» About this exercise
Transcribe the full listing with no word altered.

» Provided material
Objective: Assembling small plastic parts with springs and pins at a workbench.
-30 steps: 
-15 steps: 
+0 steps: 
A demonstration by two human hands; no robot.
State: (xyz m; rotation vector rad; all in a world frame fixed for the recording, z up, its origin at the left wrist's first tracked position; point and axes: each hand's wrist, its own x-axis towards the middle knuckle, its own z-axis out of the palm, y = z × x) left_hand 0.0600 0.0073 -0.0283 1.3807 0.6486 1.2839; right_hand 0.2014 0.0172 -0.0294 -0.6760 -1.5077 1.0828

» Response
Objective: Assembling small plastic parts with springs and pins at a workbench.
-30 steps: 
-15 steps: 
+0 steps: 
A demonstration by two human hands; no robot.
State: (xyz m; rotation vector rad; all in a world frame fixed for the recording, z up, its origin at the left wrist's first tracked position; point and axes: each hand's wrist, its own x-axis towards the middle knuckle, its own z-axis out of the palm, y = z × x) left_hand 0.0600 0.0073 -0.0283 1.3807 0.6486 1.2839; right_hand 0.2014 0.0172 -0.0294 -0.6760 -1.5077 1.0828

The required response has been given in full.